I sighed. Should I give in? He only had the intentions of helping, and I supposed he'd been hurt enough that week. Not that I hadn't been, but I figured it best to play along. "Fine," I sighed. What was my first memory? How far back could I go? "Let's see..." I mumbled. This would take some thought. "I suppose my first memory is when you, Odin, and I would take those trips down to the lake and stay down there for a few days..." I saw a small smile form on his lips.

"That's right," he said, " Once while we were down there we encountered a bildesnipe.. Do you remember that?"

I thought. No matter how hard I thought, I could not remember encountering a bildesnipe on one of those trips, so i voiced this. "No, however, I do remember when you dragged me out on one of your little adventures when we were but teenagers,and we encountered one..." I let a small smirk form here. "And I saved your life."

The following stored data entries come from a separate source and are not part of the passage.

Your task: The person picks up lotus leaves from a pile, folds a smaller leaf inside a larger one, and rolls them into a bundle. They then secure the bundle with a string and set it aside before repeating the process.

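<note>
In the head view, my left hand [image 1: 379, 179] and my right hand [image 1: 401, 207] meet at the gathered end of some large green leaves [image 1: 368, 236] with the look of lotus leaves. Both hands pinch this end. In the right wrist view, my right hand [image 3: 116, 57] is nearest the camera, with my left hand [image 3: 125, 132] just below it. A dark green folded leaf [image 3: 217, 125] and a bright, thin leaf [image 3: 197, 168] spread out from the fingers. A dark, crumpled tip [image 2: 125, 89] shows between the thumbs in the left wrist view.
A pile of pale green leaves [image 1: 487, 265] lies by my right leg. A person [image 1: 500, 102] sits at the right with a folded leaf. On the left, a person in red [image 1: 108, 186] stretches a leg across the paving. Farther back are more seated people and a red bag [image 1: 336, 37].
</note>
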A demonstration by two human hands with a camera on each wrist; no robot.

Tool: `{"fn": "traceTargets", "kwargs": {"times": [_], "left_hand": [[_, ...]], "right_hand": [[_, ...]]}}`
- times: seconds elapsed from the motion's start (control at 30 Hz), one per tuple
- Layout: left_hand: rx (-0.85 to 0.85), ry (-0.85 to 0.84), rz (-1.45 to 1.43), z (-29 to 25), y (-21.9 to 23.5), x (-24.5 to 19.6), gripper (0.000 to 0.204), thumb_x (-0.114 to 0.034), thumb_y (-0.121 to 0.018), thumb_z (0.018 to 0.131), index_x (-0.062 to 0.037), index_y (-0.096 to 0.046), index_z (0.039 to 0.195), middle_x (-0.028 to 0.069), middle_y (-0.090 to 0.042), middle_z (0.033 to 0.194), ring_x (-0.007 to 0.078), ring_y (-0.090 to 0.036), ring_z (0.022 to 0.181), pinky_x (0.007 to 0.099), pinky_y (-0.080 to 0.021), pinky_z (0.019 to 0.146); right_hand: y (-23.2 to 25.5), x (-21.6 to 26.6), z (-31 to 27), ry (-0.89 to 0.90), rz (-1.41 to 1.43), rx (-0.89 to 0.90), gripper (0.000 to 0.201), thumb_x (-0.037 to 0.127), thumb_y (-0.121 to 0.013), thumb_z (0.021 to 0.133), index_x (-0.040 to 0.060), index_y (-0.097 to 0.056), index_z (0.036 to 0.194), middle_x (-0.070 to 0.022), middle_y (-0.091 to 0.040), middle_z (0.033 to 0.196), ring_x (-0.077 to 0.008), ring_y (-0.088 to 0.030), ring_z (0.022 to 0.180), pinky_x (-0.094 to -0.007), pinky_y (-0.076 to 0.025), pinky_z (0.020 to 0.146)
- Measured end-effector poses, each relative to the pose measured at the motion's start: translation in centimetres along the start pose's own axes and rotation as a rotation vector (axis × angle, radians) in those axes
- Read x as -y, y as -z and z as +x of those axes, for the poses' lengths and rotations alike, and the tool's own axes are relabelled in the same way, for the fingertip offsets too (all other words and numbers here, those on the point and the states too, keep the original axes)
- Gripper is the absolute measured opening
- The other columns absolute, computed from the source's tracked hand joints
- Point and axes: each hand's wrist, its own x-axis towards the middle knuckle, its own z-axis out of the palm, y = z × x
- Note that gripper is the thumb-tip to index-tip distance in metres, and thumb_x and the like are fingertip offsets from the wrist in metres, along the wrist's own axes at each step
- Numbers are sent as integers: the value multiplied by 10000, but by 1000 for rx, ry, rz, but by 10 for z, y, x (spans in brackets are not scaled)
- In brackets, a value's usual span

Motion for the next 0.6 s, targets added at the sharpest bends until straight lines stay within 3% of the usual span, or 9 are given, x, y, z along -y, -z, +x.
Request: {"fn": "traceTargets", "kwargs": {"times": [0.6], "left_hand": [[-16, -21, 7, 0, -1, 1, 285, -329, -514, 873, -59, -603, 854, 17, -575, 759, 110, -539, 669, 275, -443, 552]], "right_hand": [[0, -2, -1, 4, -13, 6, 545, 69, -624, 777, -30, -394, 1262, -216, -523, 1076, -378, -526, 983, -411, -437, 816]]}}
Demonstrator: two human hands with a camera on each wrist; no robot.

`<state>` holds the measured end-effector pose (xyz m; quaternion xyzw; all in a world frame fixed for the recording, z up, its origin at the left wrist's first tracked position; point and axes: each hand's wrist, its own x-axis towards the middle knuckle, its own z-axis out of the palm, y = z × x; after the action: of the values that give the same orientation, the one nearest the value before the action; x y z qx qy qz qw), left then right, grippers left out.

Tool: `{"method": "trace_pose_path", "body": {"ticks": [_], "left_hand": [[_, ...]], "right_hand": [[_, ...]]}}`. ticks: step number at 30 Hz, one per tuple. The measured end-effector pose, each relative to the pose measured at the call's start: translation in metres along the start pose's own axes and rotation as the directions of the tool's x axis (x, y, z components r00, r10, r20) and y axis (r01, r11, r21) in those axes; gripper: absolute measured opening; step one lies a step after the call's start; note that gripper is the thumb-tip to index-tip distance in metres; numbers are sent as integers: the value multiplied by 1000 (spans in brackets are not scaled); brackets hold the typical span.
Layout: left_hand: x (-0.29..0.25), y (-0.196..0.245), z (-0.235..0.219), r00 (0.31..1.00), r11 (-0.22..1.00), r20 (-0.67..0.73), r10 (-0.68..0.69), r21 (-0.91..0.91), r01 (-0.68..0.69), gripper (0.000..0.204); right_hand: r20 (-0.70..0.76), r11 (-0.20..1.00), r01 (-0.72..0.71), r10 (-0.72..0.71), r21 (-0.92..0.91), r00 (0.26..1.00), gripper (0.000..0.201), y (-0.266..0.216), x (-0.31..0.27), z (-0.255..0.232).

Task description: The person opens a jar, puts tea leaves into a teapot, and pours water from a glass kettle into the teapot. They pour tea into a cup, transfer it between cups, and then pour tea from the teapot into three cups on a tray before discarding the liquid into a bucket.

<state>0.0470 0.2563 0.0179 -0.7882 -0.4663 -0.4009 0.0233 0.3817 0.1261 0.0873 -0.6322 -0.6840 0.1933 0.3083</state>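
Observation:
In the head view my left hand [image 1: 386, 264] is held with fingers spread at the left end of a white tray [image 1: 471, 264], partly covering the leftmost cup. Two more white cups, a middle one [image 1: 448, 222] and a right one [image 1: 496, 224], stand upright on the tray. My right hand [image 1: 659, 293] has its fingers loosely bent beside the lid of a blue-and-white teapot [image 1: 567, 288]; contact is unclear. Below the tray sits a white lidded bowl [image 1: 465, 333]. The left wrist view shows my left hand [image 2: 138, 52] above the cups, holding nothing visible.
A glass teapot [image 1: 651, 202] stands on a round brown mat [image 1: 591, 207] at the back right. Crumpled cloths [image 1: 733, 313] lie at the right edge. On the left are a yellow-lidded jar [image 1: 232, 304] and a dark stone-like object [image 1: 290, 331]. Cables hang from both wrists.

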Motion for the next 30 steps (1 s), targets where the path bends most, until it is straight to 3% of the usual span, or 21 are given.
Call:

He laughed. "Oh, please! I could have fought the beast off, even had you not used your magic!"

"Oh, is that so?" I said with a light chuckle. "Because you seemed pretty terrified for your life! I remember your screaming like a little girl!"

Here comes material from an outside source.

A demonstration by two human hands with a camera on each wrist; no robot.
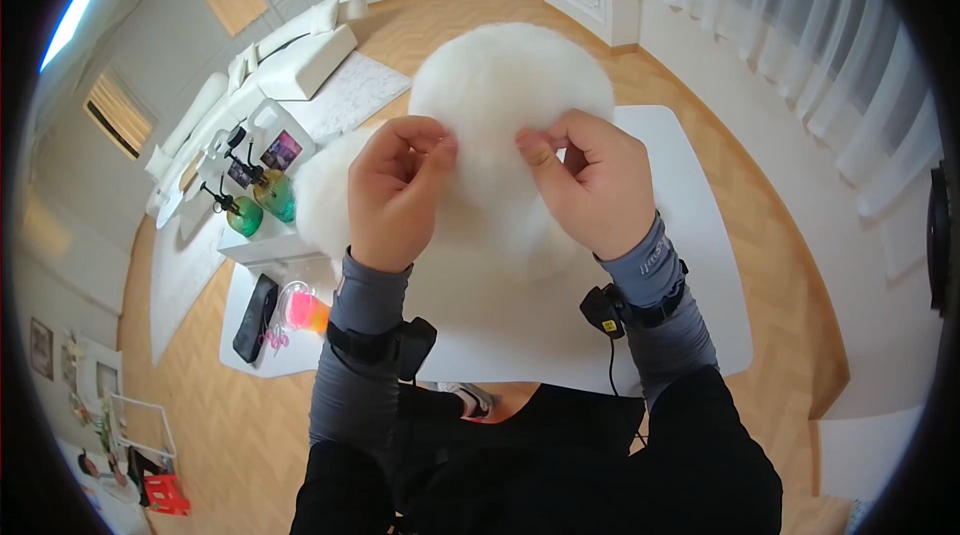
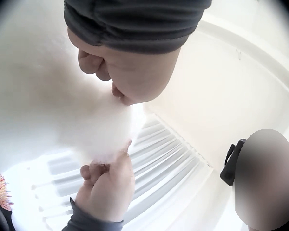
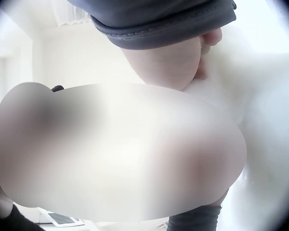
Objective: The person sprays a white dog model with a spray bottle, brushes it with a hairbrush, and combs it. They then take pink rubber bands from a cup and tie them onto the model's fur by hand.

"Then your memory doesn't serve you correct, after all. It was a Warrior's Battle cry!"

"Yes, while you ran from the beast!" It was then that I realized that I was smiling. An actual smile. When had the last time I'd smiled been? I tried to hide my notice of the smile by saying, "I suppose we're even now."

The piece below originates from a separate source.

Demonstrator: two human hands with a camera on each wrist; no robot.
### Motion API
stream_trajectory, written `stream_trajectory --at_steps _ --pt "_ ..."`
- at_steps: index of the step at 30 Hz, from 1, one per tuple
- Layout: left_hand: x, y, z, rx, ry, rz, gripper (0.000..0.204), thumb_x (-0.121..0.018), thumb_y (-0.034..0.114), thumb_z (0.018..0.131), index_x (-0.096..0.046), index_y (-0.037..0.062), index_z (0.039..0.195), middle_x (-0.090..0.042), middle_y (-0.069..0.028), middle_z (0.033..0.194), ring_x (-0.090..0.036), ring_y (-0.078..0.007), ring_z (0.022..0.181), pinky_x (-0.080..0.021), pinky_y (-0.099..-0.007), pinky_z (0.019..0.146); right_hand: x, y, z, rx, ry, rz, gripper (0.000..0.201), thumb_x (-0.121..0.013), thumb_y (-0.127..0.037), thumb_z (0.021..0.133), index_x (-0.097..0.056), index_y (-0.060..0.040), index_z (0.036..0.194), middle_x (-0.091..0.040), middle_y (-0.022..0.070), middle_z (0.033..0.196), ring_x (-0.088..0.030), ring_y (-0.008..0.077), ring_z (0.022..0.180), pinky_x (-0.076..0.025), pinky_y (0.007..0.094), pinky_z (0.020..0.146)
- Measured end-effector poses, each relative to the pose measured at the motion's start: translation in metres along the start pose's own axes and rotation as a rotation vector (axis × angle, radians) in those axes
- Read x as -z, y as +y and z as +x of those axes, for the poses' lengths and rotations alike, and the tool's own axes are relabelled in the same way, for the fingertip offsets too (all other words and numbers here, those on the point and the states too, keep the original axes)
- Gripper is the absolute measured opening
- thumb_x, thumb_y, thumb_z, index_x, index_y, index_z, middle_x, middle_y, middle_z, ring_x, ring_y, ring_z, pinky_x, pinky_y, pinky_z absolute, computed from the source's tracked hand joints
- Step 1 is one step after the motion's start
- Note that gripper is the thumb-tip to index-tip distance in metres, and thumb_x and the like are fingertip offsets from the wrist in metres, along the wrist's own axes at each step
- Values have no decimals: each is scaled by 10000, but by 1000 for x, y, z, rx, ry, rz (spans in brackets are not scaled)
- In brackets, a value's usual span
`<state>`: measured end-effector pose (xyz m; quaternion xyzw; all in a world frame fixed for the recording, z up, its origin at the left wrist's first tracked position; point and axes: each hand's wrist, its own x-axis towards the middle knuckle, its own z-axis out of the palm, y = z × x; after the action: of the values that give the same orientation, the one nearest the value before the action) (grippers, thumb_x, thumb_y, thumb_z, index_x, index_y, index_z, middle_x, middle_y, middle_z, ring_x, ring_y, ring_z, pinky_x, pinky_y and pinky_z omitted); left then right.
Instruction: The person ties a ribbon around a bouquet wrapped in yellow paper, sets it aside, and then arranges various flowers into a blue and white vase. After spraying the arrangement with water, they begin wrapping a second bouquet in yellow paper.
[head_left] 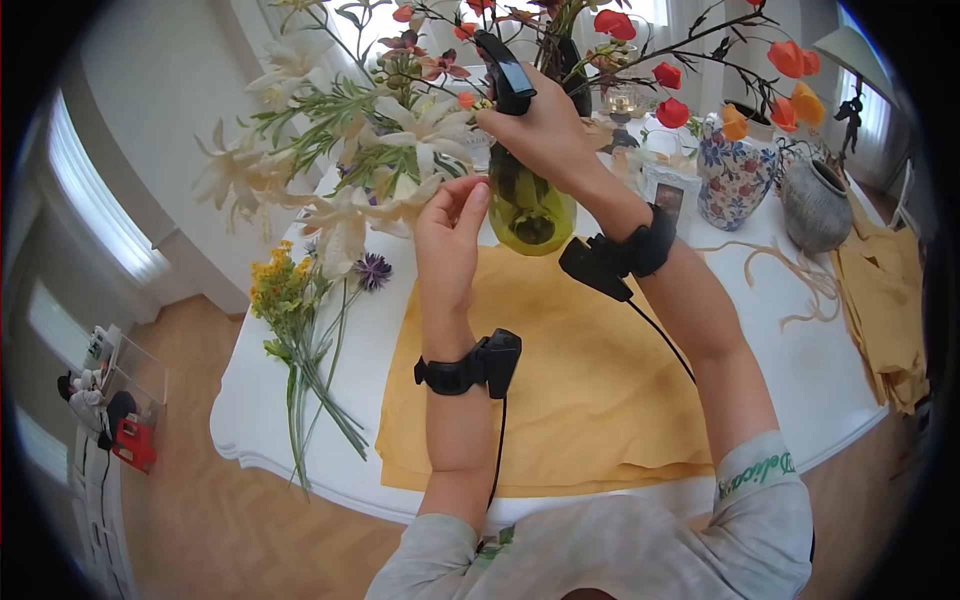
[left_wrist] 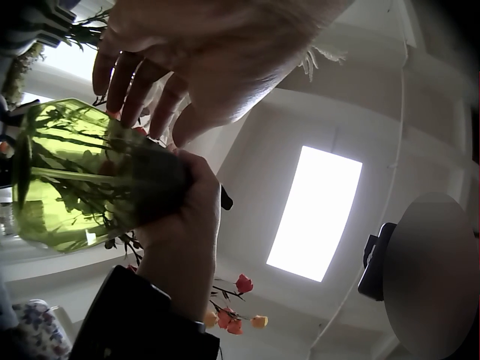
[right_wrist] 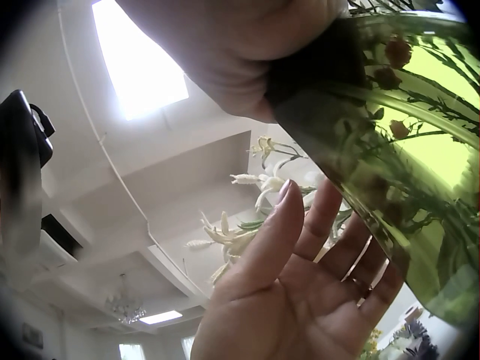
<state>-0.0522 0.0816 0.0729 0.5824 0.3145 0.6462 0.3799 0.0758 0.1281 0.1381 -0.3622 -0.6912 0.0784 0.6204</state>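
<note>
My right hand [head_left: 545, 130] grips the dark upper part of a green glass vase [head_left: 530, 205]. The vase turns green toward its base, and stems show through the glass [left_wrist: 75, 180]. Red and orange flowers [head_left: 790, 60] on long branches spread above the hand to the right. A glossy black piece [head_left: 508, 80] shows at the thumb side of that hand. Just left of the vase, my left hand [head_left: 448, 235] is raised, its palm toward the glass [right_wrist: 300, 307] and its fingers loosely bent around nothing. White lily-like flowers [head_left: 420, 140] fan out beside and behind it.
Yellow and purple flowers with long stems [head_left: 320, 340] lie on the white table [head_left: 255, 400]. Mustard cloth [head_left: 560, 400] covers the table's middle. A floral vase [head_left: 735, 175], a grey pot [head_left: 815, 205], a photo frame [head_left: 672, 190], twine [head_left: 800, 285] and more cloth [head_left: 880, 310] are at the right.
</note>
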Motion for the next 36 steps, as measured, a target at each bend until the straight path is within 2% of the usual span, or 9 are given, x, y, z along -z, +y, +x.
stream_trajectory --at_steps 6,9,11,13,15,17,18,24,36 --pt "2 -6 2 -23 3 -24 206 -557 215 855 -592 48 971 -613 -27 985 -528 -85 926 -373 -234 785 6 31 -35 -97 -93 86 322 -632 -221 648 -558 10 860 -563 103 649 -547 203 587 -424 307 562" --pt "4 -7 3 -9 -2 -45 205 -555 217 857 -592 48 967 -617 -39 988 -537 -96 942 -380 -237 788 19 51 -62 -364 -197 389 256 -633 -188 661 -565 9 810 -544 41 636 -501 127 557 -396 277 523" --pt "2 -6 2 -23 -8 -56 202 -552 213 857 -591 46 964 -618 -39 984 -538 -98 933 -382 -239 787 42 58 -71 -632 -135 346 227 -637 -159 675 -557 -45 855 -538 13 758 -492 103 659 -408 250 575" --pt "-1 -6 2 -14 -20 -55 197 -550 209 857 -590 46 961 -618 -39 975 -539 -98 927 -383 -239 786 57 84 -68 -660 50 347 236 -647 -176 683 -558 -42 856 -534 28 762 -490 106 648 -411 249 558" --pt "-6 -7 4 -26 -29 -71 193 -549 206 857 -589 46 958 -619 -39 965 -540 -99 921 -383 -239 785 69 112 -59 -599 214 315 207 -648 -141 684 -549 -38 834 -515 18 720 -486 105 635 -410 252 547" --pt "-10 -7 4 26 -58 -52 183 -549 198 855 -586 44 947 -620 -38 942 -542 -98 902 -384 -241 786 71 154 -48 -307 362 206 253 -632 -122 680 -538 -11 887 -531 8 693 -486 93 612 -399 263 547" --pt "-11 -8 4 24 -53 -52 183 -549 198 855 -586 44 947 -620 -38 942 -542 -98 902 -384 -241 786 72 164 -42 -305 358 208 253 -632 -122 680 -538 -11 887 -531 8 693 -486 93 612 -399 263 547" --pt "-17 -13 5 44 -116 -89 168 -563 196 846 -590 46 918 -625 -32 914 -553 -100 871 -385 -254 784 54 208 -28 -124 393 -322 376 -649 -153 677 -506 3 988 -565 140 754 -550 291 684 -444 353 648" --pt "-24 -18 4 62 -177 -59 157 -572 170 843 -593 25 899 -629 -39 861 -554 -98 823 -403 -236 763 43 240 -42 -255 320 -331 484 -656 -185 684 -486 9 1094 -591 162 844 -579 300 764 -444 365 693"
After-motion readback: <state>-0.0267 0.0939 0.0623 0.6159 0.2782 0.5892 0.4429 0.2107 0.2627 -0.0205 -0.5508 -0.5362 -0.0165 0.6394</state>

"What do you mean?" Thor asked, a smile still prominent. He stood and walked me, and sat next to me on the edge of the bed. 

"I saved you from the bildesnipe, and you saved me from falling just yesterday." After I said this I thought. "It was yesterday, correct? Time seems to always get jumbled up in my head..."

His smile was gone. "Yes, it was yesterday...Which reminds me, why did you jump?" His eyes bore into me again. They always did that. even in our youth, whihc is one more thing I remember. I couldn't even bring myself to look at him. To respond for that matter. "Loki, you can tell me."

"I.." I began, but I couldn't bring myself to finish. The feeling I'd felt so many times before consumed me. He would think I was weak if I told him. That I was trying to take the easy way out. I'd always been the weaker baby brother. Always just the weaker baby brother. Another memory.

"Do you remember when you forced me to attend warrior training with you? I didn't want to because I knew what would happen, but you insisted. Everyone there was good at it already. You, Hogun, Fandral, Volstagg, Sif... And I hadn't fought or trained. 'Oh, no, brother, you'll be fine!' you kept telling me. And I believed you, too. Until I was nearly killed by one of the Warriors, so I used my magic. They never let me live that down. I was taking the easy way, they said. I was too weak to fight like a real warrior. 'Real warriors fight with their swords and shields, and they die a warrior's death. There is no magic!' I was so sick of the taunting, the never ending taunting. So I locked myself away in here with my books for a while. And once more I was taking the easy way out of my problems, hiding from them. Even you thought I was weak because of this. Do not deny it. I saw it in the same eyes that pierce into me now! You thought i was weak. And that," I said with a sigh. "Is why I cannot tell you."

It took him a while to let this sink in. Then he finally replied, "I did not know how much my actions hurt you, bro-..." He knew to stop himself. "However, that was then when my actions and thoughts were persuaded by my peers. Not like now, Loki. You can say what you need to." He paused again. "I think I understand what you mean, though. That you..." He couldn't bring himself to say it.

"Didn't exactly intend to land safely on another realm?" i finished for him. "No. I did not."

And then without warning he did something that I guess I'd been wishing he'd do. I'd been subconsiosly waiting since forever. He hugged me, and in that hug I found the comfort I'd been looking for since Valhalla knows when. And I owed him for it.